Introduction: Layla’s Dawn
In a small village near Darfur, Layla woke before sunrise. Her house leaned against the pale morning sky, its walls cracked but standing. She called to her children, Mariam and Adam, to fetch water. Before they could reached the well, armed men arrived. Layla raised her hands and whispered, “Please, do not kill my children. Kill me instead.”
They hesitated. When they left, they left silence. Layla’s story reflects the experience of millions of Sudanese civilians whose lives are at the mercy of armed forces. It highlights the human cost of conflict and frames the moral imperative for citizen-led peace creation.
Why Traditional Solutions Have Failed
Since the outbreak of conflict in April 2023, multiple ceasefires and negotiations have failed (United Nations, 2025). Peace efforts have focused on elite settlements, ignoring civilians most affected. Both the Sudanese Armed Forces and the Rapid Support Forces derive power from territorial control and war economies (Council of the European Union, 2025), creating incentives to prolong conflict. Communities that have managed local ceasefires independently remain unsupported. Conventional approaches fail because they treat peace as a negotiation among armed actors rather than a civic process grounded in legitimacy and human dignity.
Community Sovereignty: How It Can Be Built
Community sovereignty requires empowering local councils composed of traditional leaders, women’s groups, and youth organizations. Steps include:
- Mapping existing networks and formalizing them as councils.
- Channeling international aid through a Sudan Community Fund managed by African financial institutions and diaspora representatives.
- Training council members in mediation, governance, and public finance.
- Linking local councils to a National Assembly of Civil Authorities to coordinate policy and gradually replace military governance.
This approach allows peace to emerge from legitimacy rooted in citizens’ daily lives rather than imposed from above.
Economic Disarmament: How to Break the War Economy
Transforming the war economy is crucial. Steps include:
- Establishing an Independent Resource Oversight Board under African Union supervision to monitor gold and mineral exports.
- Implementing traceability systems to prevent illegal trade.
- Creating Public Works Brigades employing ex-combatants in reconstruction.
- Linking international debt relief or development aid to measurable disarmament and community employment metrics.
This redirects resources from sustaining war to rebuilding livelihoods and infrastructure.

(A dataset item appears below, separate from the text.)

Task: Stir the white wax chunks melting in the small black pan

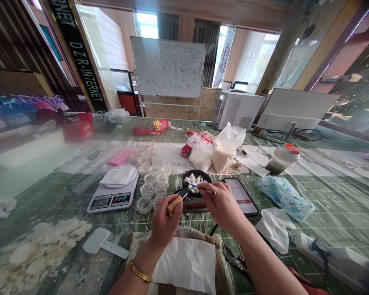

Moral Leverage: Mobilizing Pan-African Civil Society
Moral and social pressure can drive change. Steps include:
- Establishing a Pan-African Solidarity Forum for Sudan.
- Engaging artists, journalists, faith leaders, and youth to expose war profiteers and human rights violations.
- Encouraging regional parliaments to adopt resolutions with symbolic sanctions on perpetrators.
- Creating a Sudan Justice Fellowship connecting Sudanese civil activists with peers across Africa.
This moral leverage raises the cost of continued violence and builds continental support for peace.
Digital Reconstruction: Connecting Communities
Restoring communication is essential. Steps include:
- Partnering with satellite internet providers and humanitarian tech organizations to create a secure civilian network.
- Training local volunteers in data collection, verification, and information sharing.
- Using open-source platforms to connect councils, NGOs, and health providers.
- Institutionalizing the network post-conflict as part of national digital governance.
This ensures accurate information flow, reduces misinformation, and strengthens civic coordination.
Reframing Aid: From Relief to Justice
Aid should support justice and recovery. Steps include:
- Establishing a National Justice Trust Fund managed by Sudanese civil society and the African Union.
- Funding reparations, memorials, and cultural healing programs.
- Incorporating civic education to ensure survivor agency.
- Monitoring outcomes to align aid with restorative justice goals.
This approach ensures relief fosters dignity, accountability, and long-term peacebuilding.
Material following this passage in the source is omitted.